The article I share today is limited in text and code. The absolute dry goods, the kid sou has no deceit, mainly shares 20 techniques to improve the performance of Python, teach you how to say goodbye to slow Python. Original author, full stack programmer, Python, Java, PHP and C++.
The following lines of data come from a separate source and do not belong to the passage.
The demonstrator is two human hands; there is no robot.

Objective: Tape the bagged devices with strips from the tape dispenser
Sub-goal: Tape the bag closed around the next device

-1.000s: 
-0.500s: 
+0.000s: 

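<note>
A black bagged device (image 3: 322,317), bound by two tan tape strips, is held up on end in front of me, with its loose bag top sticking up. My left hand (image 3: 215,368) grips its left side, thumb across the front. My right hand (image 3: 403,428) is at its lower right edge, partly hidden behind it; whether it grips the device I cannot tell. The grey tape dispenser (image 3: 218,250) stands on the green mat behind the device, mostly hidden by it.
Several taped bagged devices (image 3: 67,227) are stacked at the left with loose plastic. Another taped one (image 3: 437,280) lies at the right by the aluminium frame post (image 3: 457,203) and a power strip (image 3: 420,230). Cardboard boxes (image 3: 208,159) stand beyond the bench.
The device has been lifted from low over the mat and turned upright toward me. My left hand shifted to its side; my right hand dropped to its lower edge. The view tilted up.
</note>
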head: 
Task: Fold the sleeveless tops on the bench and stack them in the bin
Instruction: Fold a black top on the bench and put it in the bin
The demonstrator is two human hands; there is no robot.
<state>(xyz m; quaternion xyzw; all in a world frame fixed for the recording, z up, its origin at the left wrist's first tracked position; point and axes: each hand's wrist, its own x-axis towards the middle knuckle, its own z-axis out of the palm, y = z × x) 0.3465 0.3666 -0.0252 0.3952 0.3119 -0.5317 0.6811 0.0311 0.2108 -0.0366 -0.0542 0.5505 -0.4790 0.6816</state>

1. Optimize the time complexity of the algorithm

The time complexity of the algorithm has the greatest impact on the execution efficiency of the program. In Python, the time complexity can be optimized by selecting the appropriate data structure. For example, the time complexity of list and set to find a certain element is O(n) and O(1) respectively. Different scenarios have different optimization methods. Generally speaking, there are divide and conquer, branch boundaries, greed, dynamic programming and other ideas in 1.

2. Reduce redundant data

Save a large symmetric matrix by using angles 3 or 3. Sparse matrix representation is used in matrices where 0 elements are the majority.

3. Use copy and deepcopy wisely

For data structure objects such as dict and list, direct assignment is done by reference. When you need to copy an entire object, you can use copy and deepcopy from the copy package. The difference between the two functions is that the latter is recursively copied. The efficiency is not the same :(the following program runs in ipython)


import copy
a = range(100000)
%timeit -n 10 copy.copy(a) #  run 10 time  copy.copy(a)

%timeit -n 10 copy.deepcopy(a)
10 loops, best of 3: 1.55 ms per loop
10 loops, best of 3: 151 ms per loop

The -n after timeit represents the number of runs, and the last two lines correspond to the output of the two timeit, same as below. So the latter is one order of magnitude slower.

4. Find elements using dict or set

Both Python dict and set are implemented using the hash table (similar to unordered_map in the c++11 standard library), and the time complexity of finding the element is O(1).


a = range(1000)
s = set(a)
d = dict((i,1) for i in a)
%timeit -n 10000 100 in d
%timeit -n 10000 100 in s
10000 loops, best of 3: 43.5 ns per loop
10000 loops, best of 3: 49.6 ns per loop

dict is slightly more efficient (and takes up 1 more space).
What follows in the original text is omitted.